## THE PROBLEM
Take the records below and set them down exactly, so that every line matches the original.

Start of Block

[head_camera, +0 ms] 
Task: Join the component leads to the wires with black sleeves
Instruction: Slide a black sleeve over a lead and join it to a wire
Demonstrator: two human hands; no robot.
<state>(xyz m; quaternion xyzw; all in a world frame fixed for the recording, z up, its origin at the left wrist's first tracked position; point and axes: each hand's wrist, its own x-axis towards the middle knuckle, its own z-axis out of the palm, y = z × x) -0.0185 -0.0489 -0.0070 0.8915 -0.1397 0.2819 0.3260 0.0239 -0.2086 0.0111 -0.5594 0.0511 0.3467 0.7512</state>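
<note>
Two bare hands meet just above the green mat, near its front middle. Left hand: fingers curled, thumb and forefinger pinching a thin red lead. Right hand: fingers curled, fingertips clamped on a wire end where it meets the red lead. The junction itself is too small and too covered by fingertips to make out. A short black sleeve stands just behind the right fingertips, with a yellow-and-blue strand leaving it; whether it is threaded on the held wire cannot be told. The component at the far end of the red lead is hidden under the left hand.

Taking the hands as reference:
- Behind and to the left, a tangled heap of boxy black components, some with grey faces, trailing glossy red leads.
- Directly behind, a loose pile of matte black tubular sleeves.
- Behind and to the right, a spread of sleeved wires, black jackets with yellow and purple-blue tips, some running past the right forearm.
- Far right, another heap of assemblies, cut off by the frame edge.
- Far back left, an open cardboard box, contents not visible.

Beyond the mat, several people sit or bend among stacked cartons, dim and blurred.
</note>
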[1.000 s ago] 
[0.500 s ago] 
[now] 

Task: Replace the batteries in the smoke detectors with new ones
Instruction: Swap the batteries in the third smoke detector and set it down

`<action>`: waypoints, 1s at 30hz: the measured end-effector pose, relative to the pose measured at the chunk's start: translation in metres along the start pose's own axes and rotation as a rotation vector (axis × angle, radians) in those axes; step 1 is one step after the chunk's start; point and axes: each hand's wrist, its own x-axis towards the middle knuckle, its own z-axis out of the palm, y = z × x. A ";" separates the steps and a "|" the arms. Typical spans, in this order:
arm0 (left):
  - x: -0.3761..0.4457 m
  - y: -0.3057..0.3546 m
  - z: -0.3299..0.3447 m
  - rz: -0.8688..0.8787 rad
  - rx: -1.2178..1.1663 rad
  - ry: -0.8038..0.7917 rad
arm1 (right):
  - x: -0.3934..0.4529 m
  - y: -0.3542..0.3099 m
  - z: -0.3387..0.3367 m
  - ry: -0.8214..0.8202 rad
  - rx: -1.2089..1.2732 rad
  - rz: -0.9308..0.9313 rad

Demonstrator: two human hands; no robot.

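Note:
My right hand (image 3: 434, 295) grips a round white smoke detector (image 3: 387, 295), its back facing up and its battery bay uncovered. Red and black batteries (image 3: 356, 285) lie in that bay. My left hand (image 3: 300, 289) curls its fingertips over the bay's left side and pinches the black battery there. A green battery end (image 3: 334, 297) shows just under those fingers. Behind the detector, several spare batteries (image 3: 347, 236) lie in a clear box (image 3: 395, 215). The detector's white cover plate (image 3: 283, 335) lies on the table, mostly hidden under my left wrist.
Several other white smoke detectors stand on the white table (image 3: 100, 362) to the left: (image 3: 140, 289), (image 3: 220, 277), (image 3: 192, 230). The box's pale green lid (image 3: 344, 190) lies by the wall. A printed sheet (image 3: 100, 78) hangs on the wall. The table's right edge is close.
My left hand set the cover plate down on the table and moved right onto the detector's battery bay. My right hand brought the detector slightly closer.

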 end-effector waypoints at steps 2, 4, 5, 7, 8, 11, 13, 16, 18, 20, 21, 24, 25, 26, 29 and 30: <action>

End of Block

## FINISHED EXERCISE
[head_camera, +0 ms] 
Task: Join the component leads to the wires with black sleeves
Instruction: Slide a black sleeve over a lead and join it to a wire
Demonstrator: two human hands; no robot.
<state>(xyz m; quaternion xyzw; all in a world frame fixed for the recording, z up, its origin at the left wrist's first tracked position; point and axes: each hand's wrist, its own x-axis towards the middle knuckle, its own z-axis out of the palm, y = z × x) -0.0185 -0.0489 -0.0070 0.8915 -0.1397 0.2819 0.3260 0.0239 -0.2086 0.0111 -0.5594 0.0511 0.3467 0.7512</state>
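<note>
Two bare hands meet just above the green mat, near its front middle. Left hand: fingers curled, thumb and forefinger pinching a thin red lead. Right hand: fingers curled, fingertips clamped on a wire end where it meets the red lead. The junction itself is too small and too covered by fingertips to make out. A short black sleeve stands just behind the right fingertips, with a yellow-and-blue strand leaving it; whether it is threaded on the held wire cannot be told. The component at the far end of the red lead is hidden under the left hand.

Taking the hands as reference:
- Behind and to the left, a tangled heap of boxy black components, some with grey faces, trailing glossy red leads.
- Directly behind, a loose pile of matte black tubular sleeves.
- Behind and to the right, a spread of sleeved wires, black jackets with yellow and purple-blue tips, some running past the right forearm.
- Far right, another heap of assemblies, cut off by the frame edge.
- Far back left, an open cardboard box, contents not visible.

Beyond the mat, several people sit or bend among stacked cartons, dim and blurred.
</note>
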[1.000 s ago] 
[0.500 s ago] 
[now] 

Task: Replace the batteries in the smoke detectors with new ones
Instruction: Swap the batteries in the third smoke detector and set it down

`<action>`: waypoints, 1s at 30hz: the measured end-effector pose, relative to the pose measured at the chunk's start: translation in metres along the start pose's own axes and rotation as a rotation vector (axis × angle, radians) in those axes; step 1 is one step after the chunk's start; point and axes: each hand's wrist, its own x-axis towards the middle knuckle, its own z-axis out of the palm, y = z × x. A ";" separates the steps and a "|" the arms. Typical spans, in this order:
arm0 (left):
  - x: -0.3761..0.4457 m
  - y: -0.3057..0.3546 m
  - z: -0.3299..0.3447 m
  - rz: -0.8688..0.8787 rad
  - rx: -1.2178..1.1663 rad
  - ry: -0.8038..0.7917 rad
arm1 (right):
  - x: -0.3934..0.4529 m
  - y: -0.3542..0.3099 m
  - z: -0.3387..0.3367 m
  - ry: -0.8214..0.8202 rad
  - rx: -1.2089..1.2732 rad
  - rz: -0.9308..0.9313 rad

Demonstrator: two human hands; no robot.

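Note:
My right hand (image 3: 434, 295) grips a round white smoke detector (image 3: 387, 295), its back facing up and its battery bay uncovered. Red and black batteries (image 3: 356, 285) lie in that bay. My left hand (image 3: 300, 289) curls its fingertips over the bay's left side and pinches the black battery there. A green battery end (image 3: 334, 297) shows just under those fingers. Behind the detector, several spare batteries (image 3: 347, 236) lie in a clear box (image 3: 395, 215). The detector's white cover plate (image 3: 283, 335) lies on the table, mostly hidden under my left wrist.
Several other white smoke detectors stand on the white table (image 3: 100, 362) to the left: (image 3: 140, 289), (image 3: 220, 277), (image 3: 192, 230). The box's pale green lid (image 3: 344, 190) lies by the wall. A printed sheet (image 3: 100, 78) hangs on the wall. The table's right edge is close.
My left hand set the cover plate down on the table and moved right onto the detector's battery bay. My right hand brought the detector slightly closer.
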
 end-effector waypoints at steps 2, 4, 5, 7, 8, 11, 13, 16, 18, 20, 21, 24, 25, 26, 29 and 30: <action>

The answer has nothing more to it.